Wildly talented. Insanely efficient, if not necessarily economical. Rambling, self-indulgent, offensive to some and taking as much time as humanly possible to get anywhere. Questionable fashion and abundant facial hair. Having a rabidly devoted fanbase. Constantly thinking about stepping to “The Line.”

All of these are objectively fair things to say about James Harden, who, despite a “slump” in which he is averaging a mere 29.2 points, 7.8 rebounds and 7.1 assists per game on 56.1 percent true shooting in the new year, remains an MVP candidate as well as the primary driving force behind the Houston Rockets, currently sitting on the fringes of the title contention conversation and locked in a battle of mid-tier Western Conference playoff teams.

Harden is also one of if not the most maddening players in the NBA to watch. Because of the Rockets’ two-headed monster of The Beard and Character Zero, Russell Westbrook, Harden is constantly on TV. He does not lack accessibility in that sense.

Nearly every other night in 2020, from now until the presumptive second round, five-game flameout against the Utah Jazz, you can watch James Harden dribble in his calculated, needle-skipping-the-groove-on-the-record fashion for 20 of the Rockets’ 24 seconds on the shot clock before – “BOY!” – bursting backward toward the number line, and launching a step-back 3-pointer while simultaneously attempting to draw a foul.

The cadence to which we’ve become accustomed from Harden as he attempts to split open and melt the defense can be groan-inducing; the directions he signals to teammates can echo those of Phish guitarist and de-facto frontman Trey Anastasio, always a head nod or hand signal from a change in course of direction.

Harden’s offensive genius is evident and has been for most of his career; his maximization of the bounds of hand-checking rules borders on fetishistic obsession and is almost nihilistic for a sport touting itself as entertainment. Harden is the most basketball that basketball can be in 2020, a scoring machine who turns up triple-7s every time before spitting coins all over your floor, forcing you to clean up his mess.

Watching Harden just the other night — does it matter when? You know what he was doing — I began to think of another sort of brilliance in parallel, also known for acts of maximization, volume, skill and making Madison Square Garden-based entities their own farmhouse on New Year’s Eve (Harden set a then career-high of 53 points on Dec. 31, 2016, against the Knicks).
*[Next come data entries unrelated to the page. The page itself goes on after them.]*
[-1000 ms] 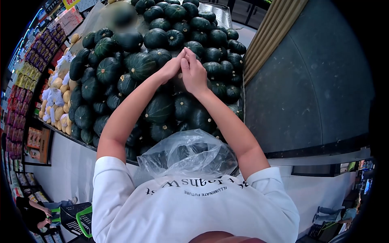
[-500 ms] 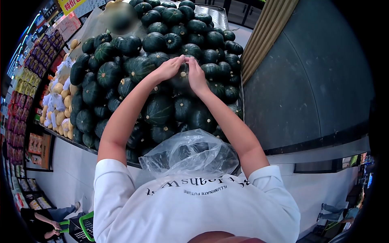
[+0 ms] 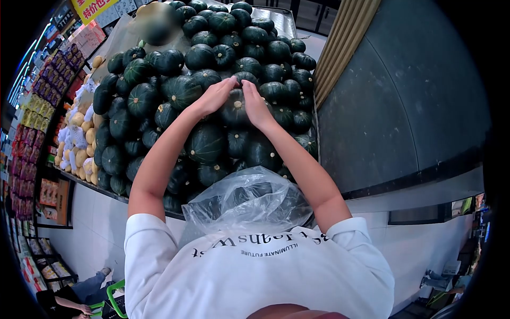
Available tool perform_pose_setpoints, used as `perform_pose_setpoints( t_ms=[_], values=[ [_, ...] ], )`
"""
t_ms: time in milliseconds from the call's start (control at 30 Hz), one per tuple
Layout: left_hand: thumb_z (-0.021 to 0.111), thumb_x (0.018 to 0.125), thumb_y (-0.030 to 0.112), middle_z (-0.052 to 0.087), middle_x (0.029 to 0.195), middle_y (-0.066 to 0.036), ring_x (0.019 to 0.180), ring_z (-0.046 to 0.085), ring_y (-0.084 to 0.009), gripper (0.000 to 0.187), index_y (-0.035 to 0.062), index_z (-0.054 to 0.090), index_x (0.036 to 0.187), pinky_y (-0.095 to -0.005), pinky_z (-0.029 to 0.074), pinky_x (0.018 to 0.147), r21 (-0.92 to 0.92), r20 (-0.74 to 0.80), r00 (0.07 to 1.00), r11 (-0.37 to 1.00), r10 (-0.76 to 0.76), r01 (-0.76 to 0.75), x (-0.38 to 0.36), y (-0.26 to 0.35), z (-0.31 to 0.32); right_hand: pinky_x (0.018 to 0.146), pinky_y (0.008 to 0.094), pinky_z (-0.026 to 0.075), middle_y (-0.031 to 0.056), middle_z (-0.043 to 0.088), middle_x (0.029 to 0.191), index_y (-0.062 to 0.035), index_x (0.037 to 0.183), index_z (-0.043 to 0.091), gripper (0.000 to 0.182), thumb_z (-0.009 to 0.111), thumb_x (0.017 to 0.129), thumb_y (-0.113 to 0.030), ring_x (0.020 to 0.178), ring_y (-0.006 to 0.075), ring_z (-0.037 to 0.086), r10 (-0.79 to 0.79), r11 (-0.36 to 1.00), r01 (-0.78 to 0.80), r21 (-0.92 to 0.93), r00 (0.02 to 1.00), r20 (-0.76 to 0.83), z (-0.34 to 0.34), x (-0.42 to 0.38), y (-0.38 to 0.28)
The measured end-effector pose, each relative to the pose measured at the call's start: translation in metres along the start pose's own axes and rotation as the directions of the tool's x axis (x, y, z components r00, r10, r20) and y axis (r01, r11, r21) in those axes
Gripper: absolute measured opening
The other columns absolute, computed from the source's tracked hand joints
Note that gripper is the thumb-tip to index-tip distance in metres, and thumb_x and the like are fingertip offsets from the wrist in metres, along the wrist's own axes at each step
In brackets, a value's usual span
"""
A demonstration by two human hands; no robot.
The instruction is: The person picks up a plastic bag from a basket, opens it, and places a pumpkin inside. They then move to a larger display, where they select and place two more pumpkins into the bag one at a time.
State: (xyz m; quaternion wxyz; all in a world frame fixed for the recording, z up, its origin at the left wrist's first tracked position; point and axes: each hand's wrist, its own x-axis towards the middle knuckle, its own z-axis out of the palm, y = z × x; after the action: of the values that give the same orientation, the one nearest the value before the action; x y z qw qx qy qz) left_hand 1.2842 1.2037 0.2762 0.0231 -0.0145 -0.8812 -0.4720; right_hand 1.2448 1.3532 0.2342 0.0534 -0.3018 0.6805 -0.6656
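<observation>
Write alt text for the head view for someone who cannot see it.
Both hands, left hand and right hand, clasp one dark green squash in a big pile of squashes on a shop stand. A clear plastic bag hangs at the person's chest over a white shirt; pale yellow produce lies to the left.

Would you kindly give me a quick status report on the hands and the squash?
Both hands, left and right, cupping one dark green squash on the pile. Not lifted. Plastic bag at chest. Nothing blocking.

Grocery store produce section: dark green squashes (image 3: 212, 69) piled on a display stand (image 3: 98, 187), packaged goods shelves (image 3: 32, 106) at left (price sign (image 3: 93, 6) overhead).
</observation>
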Motion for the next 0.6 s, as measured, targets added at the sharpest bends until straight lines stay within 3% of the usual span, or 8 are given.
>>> perform_pose_setpoints(
  t_ms=[33, 100, 167, 200, 333, 467, 567, 600],
  values=[
    [0.027, 0.097, 0.044, 0.055, 0.113, -0.011, 0.108, 0.050, -0.0201, 0.052, 0.0040, 0.050, 0.121, -0.0321, 0.035, 0.096, -0.112, -0.028, 1.000, 0.994, -0.015, 0.012, -0.003, 0.000, -0.004, 0.102, 0.0366, 0.032, 0.0207, 0.046, 0.130, -0.0023, 0.129, 0.040, 0.054, 0.027, 0.097, -0.044, 0.122, 0.0343, 0.043, 0.109, 0.994, -0.109, 0.001, 0.993, -0.035, -0.005, -0.004, -0.008],
    [0.029, 0.095, 0.050, 0.054, 0.111, -0.007, 0.108, 0.048, -0.0180, 0.054, 0.0088, 0.051, 0.120, -0.0321, 0.034, 0.096, -0.279, -0.101, 0.994, 0.960, -0.034, 0.004, -0.018, 0.008, -0.014, 0.102, 0.0362, 0.032, 0.0187, 0.047, 0.130, -0.0053, 0.131, 0.040, 0.054, 0.027, 0.097, -0.045, 0.123, 0.0325, 0.042, 0.066, 0.998, -0.064, 0.025, 0.994, -0.085, -0.016, -0.005, -0.010],
    [0.029, 0.096, 0.047, 0.055, 0.114, -0.009, 0.109, 0.049, -0.0178, 0.053, 0.0050, 0.050, 0.121, -0.0318, 0.035, 0.097, -0.233, -0.225, 0.971, 0.963, 0.080, -0.134, -0.046, 0.035, -0.024, 0.102, 0.0347, 0.031, 0.0176, 0.048, 0.129, -0.0064, 0.131, 0.040, 0.052, 0.029, 0.097, -0.044, 0.122, 0.0301, 0.043, 0.022, 0.999, -0.015, 0.048, 0.991, -0.131, -0.032, -0.017, -0.037],
    [0.029, 0.096, 0.045, 0.055, 0.116, -0.010, 0.110, 0.049, -0.0179, 0.053, 0.0032, 0.050, 0.121, -0.0319, 0.035, 0.097, -0.237, -0.272, 0.955, 0.953, 0.119, -0.186, -0.060, 0.045, -0.027, 0.108, 0.0371, 0.020, 0.0161, 0.041, 0.134, -0.0051, 0.133, 0.038, 0.052, 0.026, 0.098, -0.043, 0.130, 0.0257, 0.032, 0.057, 0.991, -0.047, 0.127, 0.995, -0.081, -0.040, -0.027, -0.061],
    [0.033, 0.097, 0.026, 0.058, 0.114, -0.012, 0.111, 0.051, -0.0197, 0.038, -0.0018, 0.054, 0.114, -0.0323, 0.035, 0.099, -0.125, -0.365, 0.888, 0.931, 0.279, -0.343, -0.134, 0.079, -0.013, 0.109, 0.0373, 0.022, 0.0156, 0.042, 0.134, -0.0050, 0.132, 0.040, 0.049, 0.029, 0.098, -0.039, 0.129, 0.0242, 0.035, 0.004, 0.988, -0.003, 0.157, 1.000, -0.003, -0.070, -0.059, -0.095],
    [0.038, 0.092, 0.032, 0.061, 0.101, -0.015, 0.094, 0.058, -0.0219, 0.044, -0.0063, 0.058, 0.101, -0.0327, 0.043, 0.086, -0.258, -0.282, 0.911, 0.891, 0.301, -0.375, -0.210, 0.065, 0.028, 0.097, 0.0301, 0.037, 0.0111, 0.055, 0.120, -0.0037, 0.124, 0.049, 0.035, 0.045, 0.095, -0.023, 0.114, 0.0176, 0.050, 0.014, 0.955, -0.056, 0.290, 0.989, 0.144, -0.091, -0.124, -0.113],
    [0.045, 0.087, 0.020, 0.061, 0.104, -0.017, 0.095, 0.058, -0.0255, 0.032, -0.0045, 0.061, 0.100, -0.0337, 0.044, 0.085, -0.212, -0.093, 0.970, 0.947, 0.225, -0.240, -0.247, 0.065, 0.060, 0.091, 0.0320, 0.043, 0.0114, 0.060, 0.112, -0.0018, 0.121, 0.051, 0.031, 0.048, 0.093, -0.016, 0.106, 0.0190, 0.057, 0.197, 0.956, -0.269, 0.121, 0.887, 0.418, -0.105, -0.170, -0.117],
    [0.045, 0.087, 0.018, 0.061, 0.106, -0.017, 0.097, 0.058, -0.0269, 0.031, -0.0039, 0.060, 0.103, -0.0346, 0.043, 0.087, -0.246, -0.048, 0.979, 0.948, 0.197, -0.202, -0.253, 0.063, 0.073, 0.087, 0.0302, 0.045, 0.0111, 0.063, 0.107, -0.0011, 0.115, 0.056, 0.028, 0.050, 0.092, -0.016, 0.101, 0.0177, 0.059, 0.188, 0.975, -0.222, 0.022, 0.872, 0.452, -0.103, -0.179, -0.117]
  ],
)
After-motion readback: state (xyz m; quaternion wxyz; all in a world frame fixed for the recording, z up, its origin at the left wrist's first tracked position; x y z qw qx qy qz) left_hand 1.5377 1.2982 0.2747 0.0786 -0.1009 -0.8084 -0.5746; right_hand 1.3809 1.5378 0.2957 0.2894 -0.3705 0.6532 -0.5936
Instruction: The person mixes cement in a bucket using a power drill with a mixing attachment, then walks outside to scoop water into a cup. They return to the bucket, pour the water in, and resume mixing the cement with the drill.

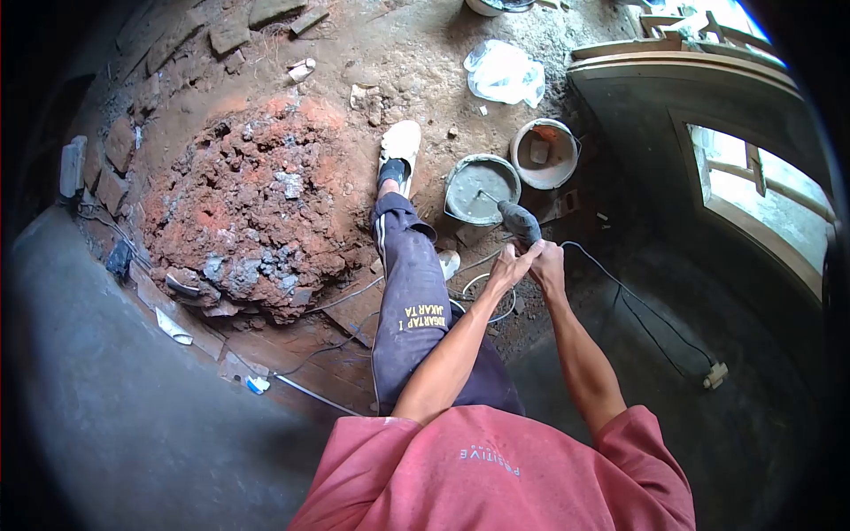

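Both hands are closed around the rear of a dark power drill (521, 223). My left hand (508, 266) grips it from the left side. Against it, my right hand (547, 258) wraps the same end from the right. A thin rod (488, 196) runs from the drill's front down into grey wet mix (476, 181). That mix fills much of a round bucket (449, 210) standing on the dirt. Fingers overlap, so the drill's handle and trigger are hidden.
A second bucket (575, 164) with a brick-like piece inside stands beside the first. A heap of reddish rubble (257, 203) lies left of my leg. Cables (611, 273) and a socket block (715, 375) lie right. A white plastic bag (505, 73) is beyond the buckets.
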A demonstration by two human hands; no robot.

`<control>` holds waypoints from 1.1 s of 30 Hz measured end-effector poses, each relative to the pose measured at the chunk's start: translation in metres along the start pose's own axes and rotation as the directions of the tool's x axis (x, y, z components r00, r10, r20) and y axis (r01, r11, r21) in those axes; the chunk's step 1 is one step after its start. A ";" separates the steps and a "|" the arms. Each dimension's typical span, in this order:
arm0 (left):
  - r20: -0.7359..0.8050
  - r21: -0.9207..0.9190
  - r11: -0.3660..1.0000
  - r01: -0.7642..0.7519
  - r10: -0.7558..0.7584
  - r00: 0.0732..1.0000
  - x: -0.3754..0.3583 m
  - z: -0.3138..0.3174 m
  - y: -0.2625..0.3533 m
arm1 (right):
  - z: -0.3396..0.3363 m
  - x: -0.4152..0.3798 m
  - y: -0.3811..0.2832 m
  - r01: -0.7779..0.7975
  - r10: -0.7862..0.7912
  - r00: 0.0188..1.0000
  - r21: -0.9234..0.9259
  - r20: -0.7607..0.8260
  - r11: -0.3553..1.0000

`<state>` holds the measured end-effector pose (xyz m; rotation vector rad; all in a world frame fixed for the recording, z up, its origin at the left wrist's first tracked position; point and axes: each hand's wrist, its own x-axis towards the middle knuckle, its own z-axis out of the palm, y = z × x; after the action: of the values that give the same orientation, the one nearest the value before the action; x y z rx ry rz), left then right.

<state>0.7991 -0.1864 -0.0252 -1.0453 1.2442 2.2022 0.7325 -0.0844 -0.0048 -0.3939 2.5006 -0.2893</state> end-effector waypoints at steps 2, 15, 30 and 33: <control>0.097 -0.065 0.997 -0.047 0.053 0.994 0.000 -0.002 0.004 | 0.006 0.002 0.008 0.049 -0.049 0.998 0.008 -0.047 0.999; 0.158 -0.137 0.972 0.191 -0.169 0.973 0.003 0.004 -0.022 | -0.012 0.009 0.025 0.166 -0.160 0.981 -0.053 0.109 0.985; 0.240 -0.426 0.865 0.265 -0.174 0.955 -0.007 0.007 -0.020 | -0.024 0.013 0.020 0.192 -0.159 0.972 -0.188 0.174 0.963; 0.268 -0.427 0.863 0.269 -0.164 0.949 -0.004 0.008 -0.025 | -0.021 0.013 0.024 0.179 -0.144 0.972 -0.183 0.186 0.967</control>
<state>0.8151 -0.1663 -0.0334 -1.0061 0.4811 2.4043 0.7053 -0.0638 -0.0014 -0.6783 2.3379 -0.0643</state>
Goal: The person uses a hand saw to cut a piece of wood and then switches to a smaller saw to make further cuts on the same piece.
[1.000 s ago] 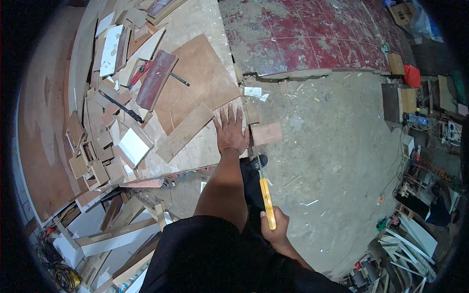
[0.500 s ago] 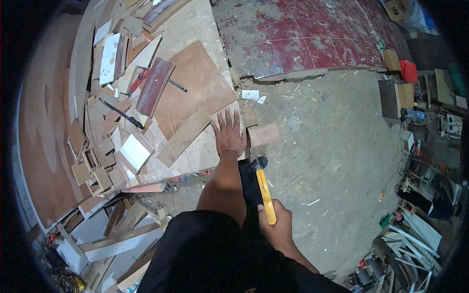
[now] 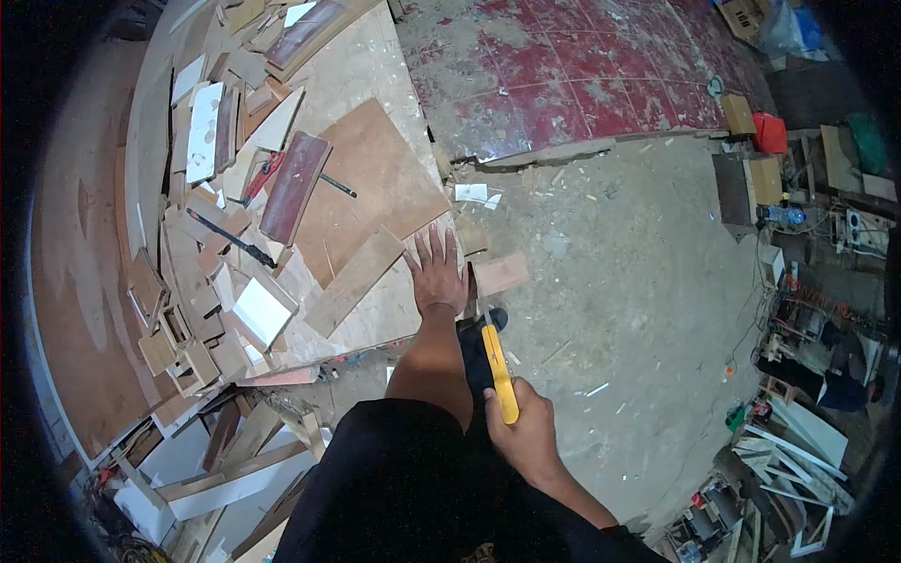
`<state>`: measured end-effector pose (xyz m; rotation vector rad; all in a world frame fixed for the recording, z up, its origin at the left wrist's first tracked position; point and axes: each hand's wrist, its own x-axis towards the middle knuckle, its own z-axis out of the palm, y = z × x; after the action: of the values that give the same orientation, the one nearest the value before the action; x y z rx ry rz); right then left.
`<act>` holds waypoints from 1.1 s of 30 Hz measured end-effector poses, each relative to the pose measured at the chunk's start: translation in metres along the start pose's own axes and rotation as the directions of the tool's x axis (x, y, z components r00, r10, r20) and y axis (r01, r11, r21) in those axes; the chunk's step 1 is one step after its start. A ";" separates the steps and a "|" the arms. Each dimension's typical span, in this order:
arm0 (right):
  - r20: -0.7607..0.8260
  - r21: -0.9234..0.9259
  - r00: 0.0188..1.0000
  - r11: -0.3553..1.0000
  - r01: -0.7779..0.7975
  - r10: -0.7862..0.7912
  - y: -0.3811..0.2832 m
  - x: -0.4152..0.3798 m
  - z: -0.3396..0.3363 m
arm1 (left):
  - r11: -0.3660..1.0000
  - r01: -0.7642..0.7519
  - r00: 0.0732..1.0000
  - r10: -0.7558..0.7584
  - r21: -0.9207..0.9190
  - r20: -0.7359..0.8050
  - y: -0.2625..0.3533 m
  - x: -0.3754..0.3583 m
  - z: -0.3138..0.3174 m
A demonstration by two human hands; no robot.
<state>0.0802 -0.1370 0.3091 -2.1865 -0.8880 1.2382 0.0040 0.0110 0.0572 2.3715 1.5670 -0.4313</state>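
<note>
My left hand (image 3: 438,281) lies flat with its fingers spread, pressing near the right edge of the plywood table (image 3: 375,324). Under or beside it is a pinkish board (image 3: 504,273), whose end sticks out past the edge. My right hand (image 3: 524,422) is wrapped round the yellow handle of a saw (image 3: 500,373), which points forward. The saw's blade reaches up to the board, just right of my left hand. A narrow plank (image 3: 355,281) and a square brown panel (image 3: 375,178) lie beyond my left hand.
Wood offcuts, a maroon block (image 3: 296,188), red pliers (image 3: 264,176) and a black rod (image 3: 230,236) lie on the left. Red tiles (image 3: 601,66) are ahead. Scrap wood (image 3: 235,469) is heaped at lower left, and clutter lines the right side.
My right hand and the saw have moved slightly forward and left, towards the board. My left hand stays flat on the surface. The whole view has shifted slightly.
</note>
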 end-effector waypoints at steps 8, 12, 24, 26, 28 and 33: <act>-0.007 0.024 1.000 0.999 -0.024 0.024 0.009 -0.006 -0.004 | 1.000 0.012 0.999 -0.011 -0.023 0.053 0.001 0.001 -0.008; -0.002 0.043 0.999 0.998 -0.049 0.049 0.006 -0.002 -0.011 | 1.000 0.008 0.997 -0.006 -0.023 0.081 0.000 0.001 -0.011; 0.064 0.101 0.947 0.942 -0.319 0.314 -0.005 -0.038 -0.022 | 0.999 -0.009 0.999 0.010 -0.035 0.033 0.001 -0.001 -0.005; 0.111 0.091 0.905 0.902 -0.422 0.412 -0.015 -0.038 -0.033 | 0.999 0.014 1.000 -0.014 0.046 0.008 0.002 -0.001 -0.001; 0.094 0.086 0.917 0.914 -0.396 0.389 -0.023 -0.032 -0.039 | 1.000 0.011 1.000 -0.011 0.018 0.008 0.004 -0.001 -0.001; 0.125 0.080 0.925 0.926 -0.370 0.359 -0.041 -0.022 -0.044 | 1.000 0.005 1.000 -0.005 -0.008 0.000 0.001 -0.001 -0.004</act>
<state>0.0977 -0.1287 0.3703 -2.2862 -0.4507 1.5502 0.0052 0.0110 0.0611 2.3625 1.5717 -0.4257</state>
In almost four decades of existence, Phish has gone from being the Gen-X Grateful Dead to a fusion of cow funk and cotton-spun complexity to, even two hiatuses later, perhaps the world’s foremost live rock band. From their humble Vermont beginnings as the Dead’s jam band understudies, Phish has long capitalized on their live performances as the true manifestation of their artistry. Like Harden, their technical prowess is all-but-unparalleled even to their staunchest detractors, as they prove whenever they don a musical costume and perform another act’s album in its entirety on Halloween.

When it’s working, the nuances of their approaches to their crafts can be revelatory. Even when a third party anticipates the action — Harden lurching inside the line without going full-tilt toward the cup yields a step-back attempt; a second set “Tweezer” from Phish begets the closing “Tweezer Reprise” — the results can skew so wildly as to still shock and delight.

Harden can fake a defender so far out of his shoes that he has time to reflect upon the etymologies of multiple Germanic-derived words while considering the gentlemen’s club he may inhabit later that night; Anastasio can hold a single note during “You Enjoy Myself” for so long that he could pull open his phone and just buy a flight to Firenze.

As they ascended to the longform throne, Phish’s fan base grew, a technicolor snowball of neo-psychedelia that, despite its best intentions, can rub non-devotees the wrong way. As in the case of Harden’s fans, Phish acolytes will show you why they like what they like and, if you are dissatisfied or outright confused, they will tell you that “You just don’t GET IT.”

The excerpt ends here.